TASK INSTRUCTIONS
Every line in the data below that holds "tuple" should be found and copied.

--- DATA Enclosed Below ---

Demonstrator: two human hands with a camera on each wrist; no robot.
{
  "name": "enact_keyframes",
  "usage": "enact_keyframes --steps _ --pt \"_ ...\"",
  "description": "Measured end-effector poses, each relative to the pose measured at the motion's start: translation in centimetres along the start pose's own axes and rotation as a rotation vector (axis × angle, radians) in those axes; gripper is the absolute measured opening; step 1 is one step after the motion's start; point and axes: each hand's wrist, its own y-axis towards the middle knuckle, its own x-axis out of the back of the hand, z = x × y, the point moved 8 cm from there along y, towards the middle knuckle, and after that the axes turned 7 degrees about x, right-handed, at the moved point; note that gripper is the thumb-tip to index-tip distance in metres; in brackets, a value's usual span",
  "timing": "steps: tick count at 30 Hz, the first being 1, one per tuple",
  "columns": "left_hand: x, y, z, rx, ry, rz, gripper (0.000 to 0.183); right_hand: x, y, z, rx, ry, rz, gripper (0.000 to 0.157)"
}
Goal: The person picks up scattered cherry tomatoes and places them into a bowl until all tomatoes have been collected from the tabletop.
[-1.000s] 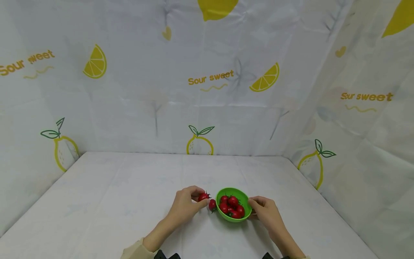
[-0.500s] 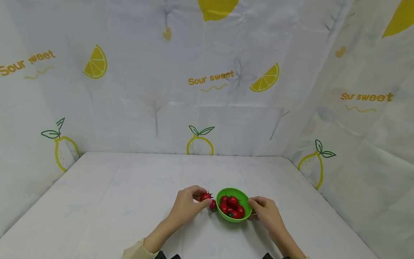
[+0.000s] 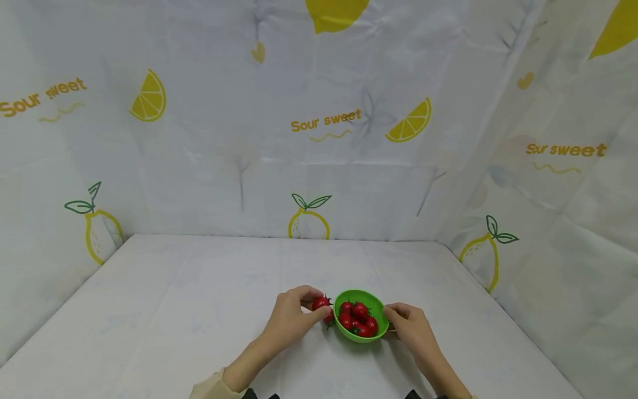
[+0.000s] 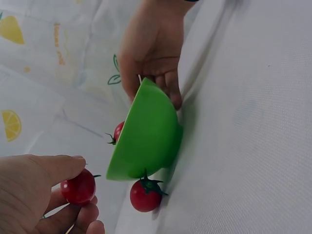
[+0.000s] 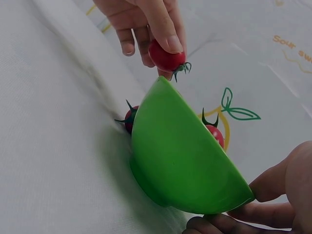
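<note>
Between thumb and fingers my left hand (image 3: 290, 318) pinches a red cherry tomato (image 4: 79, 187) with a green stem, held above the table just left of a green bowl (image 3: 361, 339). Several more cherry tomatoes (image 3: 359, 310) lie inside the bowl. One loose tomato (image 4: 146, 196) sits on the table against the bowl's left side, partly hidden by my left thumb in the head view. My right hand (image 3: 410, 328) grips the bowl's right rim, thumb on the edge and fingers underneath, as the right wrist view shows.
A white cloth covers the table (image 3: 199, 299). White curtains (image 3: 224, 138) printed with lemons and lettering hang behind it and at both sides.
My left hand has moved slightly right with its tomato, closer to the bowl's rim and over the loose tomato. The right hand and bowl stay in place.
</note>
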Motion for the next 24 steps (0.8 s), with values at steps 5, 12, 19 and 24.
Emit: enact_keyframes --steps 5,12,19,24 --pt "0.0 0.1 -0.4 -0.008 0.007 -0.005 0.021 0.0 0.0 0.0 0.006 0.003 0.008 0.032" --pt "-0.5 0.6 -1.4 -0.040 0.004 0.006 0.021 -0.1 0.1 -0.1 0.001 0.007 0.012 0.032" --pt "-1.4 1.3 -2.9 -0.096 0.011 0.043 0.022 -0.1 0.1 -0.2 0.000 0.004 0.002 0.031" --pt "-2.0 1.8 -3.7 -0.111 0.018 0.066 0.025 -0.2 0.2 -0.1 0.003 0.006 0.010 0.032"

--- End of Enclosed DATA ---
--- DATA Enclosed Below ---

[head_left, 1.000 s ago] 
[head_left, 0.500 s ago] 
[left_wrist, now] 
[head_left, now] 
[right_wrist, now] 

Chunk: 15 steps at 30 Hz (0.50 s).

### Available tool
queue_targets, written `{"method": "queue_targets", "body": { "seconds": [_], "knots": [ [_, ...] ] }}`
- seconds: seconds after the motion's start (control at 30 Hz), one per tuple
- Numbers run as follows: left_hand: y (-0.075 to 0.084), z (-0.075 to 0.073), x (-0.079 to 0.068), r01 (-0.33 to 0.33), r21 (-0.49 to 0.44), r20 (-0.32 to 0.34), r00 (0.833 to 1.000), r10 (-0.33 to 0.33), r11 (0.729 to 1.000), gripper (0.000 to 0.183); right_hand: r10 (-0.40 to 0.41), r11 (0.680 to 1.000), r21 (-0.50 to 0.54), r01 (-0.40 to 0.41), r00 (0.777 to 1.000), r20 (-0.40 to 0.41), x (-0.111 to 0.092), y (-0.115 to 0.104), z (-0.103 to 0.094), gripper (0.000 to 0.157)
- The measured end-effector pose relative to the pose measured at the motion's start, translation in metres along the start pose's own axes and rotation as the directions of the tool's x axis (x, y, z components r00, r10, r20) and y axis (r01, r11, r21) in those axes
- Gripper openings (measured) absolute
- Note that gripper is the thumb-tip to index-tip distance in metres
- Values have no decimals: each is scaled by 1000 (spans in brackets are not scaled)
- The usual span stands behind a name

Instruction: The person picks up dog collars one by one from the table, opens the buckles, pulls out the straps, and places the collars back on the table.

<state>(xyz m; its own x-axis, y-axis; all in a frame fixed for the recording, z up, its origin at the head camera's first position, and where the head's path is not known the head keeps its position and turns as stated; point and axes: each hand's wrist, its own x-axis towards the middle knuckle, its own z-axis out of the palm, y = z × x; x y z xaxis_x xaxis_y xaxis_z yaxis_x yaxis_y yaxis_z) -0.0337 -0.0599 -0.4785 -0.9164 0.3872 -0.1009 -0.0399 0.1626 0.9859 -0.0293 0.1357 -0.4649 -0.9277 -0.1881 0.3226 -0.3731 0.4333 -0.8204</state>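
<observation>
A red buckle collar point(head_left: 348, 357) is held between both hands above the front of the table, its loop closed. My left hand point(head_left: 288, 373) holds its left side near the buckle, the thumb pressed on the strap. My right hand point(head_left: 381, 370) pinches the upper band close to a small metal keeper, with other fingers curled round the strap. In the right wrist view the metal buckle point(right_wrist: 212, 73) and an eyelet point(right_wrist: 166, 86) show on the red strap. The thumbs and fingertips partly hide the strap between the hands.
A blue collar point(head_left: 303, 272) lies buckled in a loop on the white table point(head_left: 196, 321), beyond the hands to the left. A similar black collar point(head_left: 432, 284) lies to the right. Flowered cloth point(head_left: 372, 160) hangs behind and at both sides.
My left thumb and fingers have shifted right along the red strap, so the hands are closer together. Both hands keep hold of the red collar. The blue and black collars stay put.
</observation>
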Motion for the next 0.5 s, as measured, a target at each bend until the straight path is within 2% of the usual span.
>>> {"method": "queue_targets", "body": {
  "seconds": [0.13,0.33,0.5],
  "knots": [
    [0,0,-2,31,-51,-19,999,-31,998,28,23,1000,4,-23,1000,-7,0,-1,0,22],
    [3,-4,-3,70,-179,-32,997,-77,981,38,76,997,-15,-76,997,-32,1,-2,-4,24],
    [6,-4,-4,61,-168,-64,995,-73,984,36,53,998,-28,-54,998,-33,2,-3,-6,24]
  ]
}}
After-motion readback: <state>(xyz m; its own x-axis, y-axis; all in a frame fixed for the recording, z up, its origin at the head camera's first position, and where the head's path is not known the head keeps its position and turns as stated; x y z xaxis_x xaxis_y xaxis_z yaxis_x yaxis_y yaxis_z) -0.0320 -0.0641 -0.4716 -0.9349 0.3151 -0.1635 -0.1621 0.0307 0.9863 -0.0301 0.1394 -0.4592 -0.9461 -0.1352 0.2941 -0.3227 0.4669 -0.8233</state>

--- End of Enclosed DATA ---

EXERCISE SOLUTION
  "timing": "steps: tick count at 30 Hz, the first being 1, one per tuple",
- seconds: seconds after the motion's start (control at 30 Hz), one per tuple

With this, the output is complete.